Analog remains true to original, natural form while employing digital tools or enhancements. In portraiture, the Selfie is a simple example. The image is captured digitally and typically any changes are intended to enhance the original subject. Filtered images are another example, such as the saturated landscapes that decorate our Windows (or Mac) Desktops. Abstract images are Analog when their visual ingredients remain largely recognizable.

Armed with this taxonomy, I looked back over the photography I had assembled for the exhibition and for the projects on my personal site. Am I a Digitalist? Professionally, I occupy the world of Viz and delight in creating new ways of exploring data in Tableau. And my art draws heavily from the Multiple stream, especially in my exploration of industrial themes. But a large part of my work echos a desire to return to a more analog world, grounded in tangible things, beautiful in its simplicity.

Farmer’s Market in July

Dirty leaves in bunches for sale.

Mismatched buckets of wildflowers, earth under fingernails and open hands inviting one to taste.  People and children alive and shopping free of metal cages and broken wheels, free of screaming and grabbing at boxes of sugar adorned with pictures of fictional beings so many fictional beings line the polytheistic aisle of carbohydrates in that other place.

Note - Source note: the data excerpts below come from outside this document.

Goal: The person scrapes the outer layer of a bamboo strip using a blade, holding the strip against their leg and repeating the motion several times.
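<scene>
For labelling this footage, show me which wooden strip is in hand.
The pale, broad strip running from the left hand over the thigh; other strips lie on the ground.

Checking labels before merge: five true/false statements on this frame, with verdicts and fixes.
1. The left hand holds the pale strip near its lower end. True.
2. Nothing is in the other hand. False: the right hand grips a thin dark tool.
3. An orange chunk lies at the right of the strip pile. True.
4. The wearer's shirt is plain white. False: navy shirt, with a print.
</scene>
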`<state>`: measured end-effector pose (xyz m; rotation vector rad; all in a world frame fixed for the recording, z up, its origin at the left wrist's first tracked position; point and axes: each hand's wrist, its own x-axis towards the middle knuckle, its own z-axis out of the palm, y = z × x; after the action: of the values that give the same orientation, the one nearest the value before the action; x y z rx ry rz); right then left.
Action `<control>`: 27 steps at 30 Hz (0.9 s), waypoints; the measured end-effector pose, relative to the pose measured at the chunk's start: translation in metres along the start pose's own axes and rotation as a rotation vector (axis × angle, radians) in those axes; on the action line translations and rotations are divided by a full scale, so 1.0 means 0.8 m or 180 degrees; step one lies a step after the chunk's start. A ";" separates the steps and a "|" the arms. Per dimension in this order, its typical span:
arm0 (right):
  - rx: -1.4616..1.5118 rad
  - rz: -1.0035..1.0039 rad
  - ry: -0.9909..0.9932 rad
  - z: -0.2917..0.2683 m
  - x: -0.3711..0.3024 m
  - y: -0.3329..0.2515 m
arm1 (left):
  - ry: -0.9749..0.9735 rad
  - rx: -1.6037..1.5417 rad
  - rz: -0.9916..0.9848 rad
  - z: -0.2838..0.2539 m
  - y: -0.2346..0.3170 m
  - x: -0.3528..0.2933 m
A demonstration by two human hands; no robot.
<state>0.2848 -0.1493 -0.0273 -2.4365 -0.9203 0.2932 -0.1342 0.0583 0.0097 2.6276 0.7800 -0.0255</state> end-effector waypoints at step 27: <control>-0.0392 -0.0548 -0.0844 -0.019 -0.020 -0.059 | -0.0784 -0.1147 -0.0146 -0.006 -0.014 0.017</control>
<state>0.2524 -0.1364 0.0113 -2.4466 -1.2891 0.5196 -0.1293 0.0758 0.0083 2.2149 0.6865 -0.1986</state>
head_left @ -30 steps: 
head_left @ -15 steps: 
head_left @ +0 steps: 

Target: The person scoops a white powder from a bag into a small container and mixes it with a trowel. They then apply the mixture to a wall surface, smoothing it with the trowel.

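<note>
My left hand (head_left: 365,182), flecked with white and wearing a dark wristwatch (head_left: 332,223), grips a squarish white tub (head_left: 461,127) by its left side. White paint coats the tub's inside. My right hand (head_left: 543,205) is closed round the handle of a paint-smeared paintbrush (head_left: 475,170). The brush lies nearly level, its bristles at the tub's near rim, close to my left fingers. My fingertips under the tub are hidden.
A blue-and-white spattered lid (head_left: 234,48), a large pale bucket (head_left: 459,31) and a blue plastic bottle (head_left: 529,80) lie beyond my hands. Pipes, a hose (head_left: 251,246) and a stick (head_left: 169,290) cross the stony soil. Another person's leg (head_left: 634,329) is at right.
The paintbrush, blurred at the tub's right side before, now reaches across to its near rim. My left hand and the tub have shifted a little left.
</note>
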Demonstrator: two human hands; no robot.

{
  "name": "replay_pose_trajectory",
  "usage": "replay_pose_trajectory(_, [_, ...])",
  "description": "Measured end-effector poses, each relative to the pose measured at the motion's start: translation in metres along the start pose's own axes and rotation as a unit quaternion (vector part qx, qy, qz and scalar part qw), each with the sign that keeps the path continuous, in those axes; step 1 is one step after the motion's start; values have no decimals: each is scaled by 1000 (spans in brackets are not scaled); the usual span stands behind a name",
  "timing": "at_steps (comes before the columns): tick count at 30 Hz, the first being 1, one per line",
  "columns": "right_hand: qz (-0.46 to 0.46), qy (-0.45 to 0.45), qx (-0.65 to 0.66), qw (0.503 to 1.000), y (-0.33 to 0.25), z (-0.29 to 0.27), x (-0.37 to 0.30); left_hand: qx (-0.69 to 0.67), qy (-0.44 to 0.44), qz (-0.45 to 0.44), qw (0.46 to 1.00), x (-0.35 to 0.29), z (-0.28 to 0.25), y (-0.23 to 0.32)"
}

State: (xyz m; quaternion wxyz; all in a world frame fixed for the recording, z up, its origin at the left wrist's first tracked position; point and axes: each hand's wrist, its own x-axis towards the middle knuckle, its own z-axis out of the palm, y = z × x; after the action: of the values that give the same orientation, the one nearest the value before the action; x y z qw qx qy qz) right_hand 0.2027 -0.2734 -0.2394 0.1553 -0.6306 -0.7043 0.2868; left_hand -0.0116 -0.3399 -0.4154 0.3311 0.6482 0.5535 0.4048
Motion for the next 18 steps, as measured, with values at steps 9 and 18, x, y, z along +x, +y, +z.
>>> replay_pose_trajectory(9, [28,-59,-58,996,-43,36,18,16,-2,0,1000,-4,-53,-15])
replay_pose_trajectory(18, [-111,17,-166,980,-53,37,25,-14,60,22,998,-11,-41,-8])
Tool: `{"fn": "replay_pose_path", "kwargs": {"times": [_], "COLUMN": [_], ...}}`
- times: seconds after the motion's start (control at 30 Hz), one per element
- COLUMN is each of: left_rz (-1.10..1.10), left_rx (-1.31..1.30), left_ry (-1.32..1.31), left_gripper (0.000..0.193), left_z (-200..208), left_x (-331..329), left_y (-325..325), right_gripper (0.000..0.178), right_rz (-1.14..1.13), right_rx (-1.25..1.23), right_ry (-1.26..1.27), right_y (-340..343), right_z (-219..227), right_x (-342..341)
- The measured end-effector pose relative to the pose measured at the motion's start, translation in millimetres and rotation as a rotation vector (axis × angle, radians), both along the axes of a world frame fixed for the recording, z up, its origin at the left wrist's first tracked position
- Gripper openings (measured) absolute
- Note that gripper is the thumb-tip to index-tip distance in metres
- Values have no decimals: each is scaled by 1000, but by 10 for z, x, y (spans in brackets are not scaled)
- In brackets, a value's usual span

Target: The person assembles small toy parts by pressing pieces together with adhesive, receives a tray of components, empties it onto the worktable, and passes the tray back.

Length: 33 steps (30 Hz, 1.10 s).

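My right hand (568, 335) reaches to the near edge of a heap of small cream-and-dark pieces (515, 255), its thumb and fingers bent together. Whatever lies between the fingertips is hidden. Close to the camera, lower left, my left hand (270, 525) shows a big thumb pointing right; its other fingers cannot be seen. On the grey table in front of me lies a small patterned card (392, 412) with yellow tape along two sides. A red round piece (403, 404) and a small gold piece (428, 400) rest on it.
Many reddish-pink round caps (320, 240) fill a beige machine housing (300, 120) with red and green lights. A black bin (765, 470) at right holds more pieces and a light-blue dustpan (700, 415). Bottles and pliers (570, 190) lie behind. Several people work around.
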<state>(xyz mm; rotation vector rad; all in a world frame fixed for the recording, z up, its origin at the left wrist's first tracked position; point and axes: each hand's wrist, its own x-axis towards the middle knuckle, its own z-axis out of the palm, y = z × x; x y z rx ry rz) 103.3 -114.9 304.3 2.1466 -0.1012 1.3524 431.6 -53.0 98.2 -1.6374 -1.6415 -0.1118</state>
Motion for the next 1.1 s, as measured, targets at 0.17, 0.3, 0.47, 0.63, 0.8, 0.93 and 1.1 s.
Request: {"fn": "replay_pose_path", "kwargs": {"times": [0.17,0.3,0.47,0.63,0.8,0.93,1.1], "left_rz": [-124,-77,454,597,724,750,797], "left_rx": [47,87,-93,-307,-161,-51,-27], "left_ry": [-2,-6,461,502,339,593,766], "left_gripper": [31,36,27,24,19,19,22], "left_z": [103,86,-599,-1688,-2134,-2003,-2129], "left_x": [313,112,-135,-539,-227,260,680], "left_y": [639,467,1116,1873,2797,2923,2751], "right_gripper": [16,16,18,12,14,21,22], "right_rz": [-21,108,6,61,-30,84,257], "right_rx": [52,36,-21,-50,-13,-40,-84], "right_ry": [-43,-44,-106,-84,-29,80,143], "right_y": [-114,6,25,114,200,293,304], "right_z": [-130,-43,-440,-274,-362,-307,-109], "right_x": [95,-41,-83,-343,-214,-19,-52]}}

At the farmer’s market I shop only by texture and color, scent and taste, finding truth in wrinkles and grime.

Mind the Gap

This is about open space, finding pieces and filling holes.  It is about a circle on white paper, brushed in the Zen style by an Asian man in robes kneeling on a pagoda with the sound of water nearby.  This is about the moment when space assumes definition, is or is not, by the addition of a single brush stroke.  Photos have layers of is or is not.  A table is.  The space underneath decidedly is-not but we find comfort in that space beneath tables swinging feet and legs below the knee. The circle is a complete form.

At some point in life we focus below the table, on the is not, on the swing of feet, the arc of legs, tracing circles through time and space.